- PROBLEM -
Look over the entries and say how many lines include the word "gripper". Only the number, please.

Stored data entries
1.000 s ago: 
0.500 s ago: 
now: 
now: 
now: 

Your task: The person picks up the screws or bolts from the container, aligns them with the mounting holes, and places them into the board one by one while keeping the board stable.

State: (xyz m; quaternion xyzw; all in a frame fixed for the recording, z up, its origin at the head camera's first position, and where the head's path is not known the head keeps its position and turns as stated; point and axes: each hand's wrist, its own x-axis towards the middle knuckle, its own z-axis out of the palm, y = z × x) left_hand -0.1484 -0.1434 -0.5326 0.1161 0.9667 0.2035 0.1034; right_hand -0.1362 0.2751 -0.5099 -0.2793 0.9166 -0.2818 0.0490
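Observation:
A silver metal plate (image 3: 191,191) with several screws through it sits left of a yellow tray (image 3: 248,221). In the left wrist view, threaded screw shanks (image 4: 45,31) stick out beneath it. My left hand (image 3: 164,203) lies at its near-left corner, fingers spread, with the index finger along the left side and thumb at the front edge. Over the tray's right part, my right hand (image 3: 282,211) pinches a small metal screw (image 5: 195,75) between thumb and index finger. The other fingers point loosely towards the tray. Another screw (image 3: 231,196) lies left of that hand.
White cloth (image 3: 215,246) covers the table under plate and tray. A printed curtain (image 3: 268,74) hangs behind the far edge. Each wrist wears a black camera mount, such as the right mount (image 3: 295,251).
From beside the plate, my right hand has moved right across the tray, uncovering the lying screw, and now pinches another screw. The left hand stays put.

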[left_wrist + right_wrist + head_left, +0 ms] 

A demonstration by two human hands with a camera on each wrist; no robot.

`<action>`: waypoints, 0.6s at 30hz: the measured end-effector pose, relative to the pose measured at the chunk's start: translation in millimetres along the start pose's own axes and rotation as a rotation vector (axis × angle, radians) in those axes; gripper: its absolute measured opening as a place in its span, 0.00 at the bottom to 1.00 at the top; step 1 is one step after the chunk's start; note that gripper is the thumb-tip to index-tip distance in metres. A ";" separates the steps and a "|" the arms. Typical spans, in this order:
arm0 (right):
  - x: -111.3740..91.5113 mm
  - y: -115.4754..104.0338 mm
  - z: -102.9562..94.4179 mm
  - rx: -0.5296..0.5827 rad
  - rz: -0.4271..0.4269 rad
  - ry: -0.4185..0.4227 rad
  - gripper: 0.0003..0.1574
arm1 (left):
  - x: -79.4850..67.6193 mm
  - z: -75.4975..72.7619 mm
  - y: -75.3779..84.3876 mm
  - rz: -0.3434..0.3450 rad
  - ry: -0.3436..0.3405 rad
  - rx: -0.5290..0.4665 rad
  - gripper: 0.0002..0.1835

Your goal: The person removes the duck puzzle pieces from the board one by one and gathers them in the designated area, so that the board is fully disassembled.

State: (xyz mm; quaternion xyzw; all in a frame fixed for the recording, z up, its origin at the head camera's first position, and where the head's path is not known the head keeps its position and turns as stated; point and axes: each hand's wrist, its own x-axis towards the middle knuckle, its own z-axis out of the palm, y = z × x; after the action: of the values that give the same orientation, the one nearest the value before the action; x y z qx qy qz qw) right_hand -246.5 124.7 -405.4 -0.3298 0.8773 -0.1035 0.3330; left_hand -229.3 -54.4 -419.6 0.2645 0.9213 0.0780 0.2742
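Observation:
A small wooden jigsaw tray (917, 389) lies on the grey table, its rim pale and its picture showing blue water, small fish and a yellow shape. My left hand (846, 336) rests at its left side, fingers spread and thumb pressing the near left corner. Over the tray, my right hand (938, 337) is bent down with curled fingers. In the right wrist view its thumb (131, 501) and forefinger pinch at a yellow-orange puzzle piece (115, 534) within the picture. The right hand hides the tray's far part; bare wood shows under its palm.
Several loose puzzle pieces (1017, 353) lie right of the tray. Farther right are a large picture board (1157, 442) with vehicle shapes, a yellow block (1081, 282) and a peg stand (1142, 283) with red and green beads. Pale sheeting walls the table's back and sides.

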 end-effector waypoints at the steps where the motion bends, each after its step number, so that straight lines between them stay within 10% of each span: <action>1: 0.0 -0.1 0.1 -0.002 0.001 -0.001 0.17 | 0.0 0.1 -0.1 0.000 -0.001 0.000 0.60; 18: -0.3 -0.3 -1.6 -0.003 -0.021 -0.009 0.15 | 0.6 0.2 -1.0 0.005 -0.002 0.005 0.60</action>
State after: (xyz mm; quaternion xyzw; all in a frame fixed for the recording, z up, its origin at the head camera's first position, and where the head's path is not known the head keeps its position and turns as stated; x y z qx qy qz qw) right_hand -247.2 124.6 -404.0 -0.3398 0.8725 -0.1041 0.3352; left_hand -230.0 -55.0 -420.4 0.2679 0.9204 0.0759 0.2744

- ANSWER FOR THE TASK -
3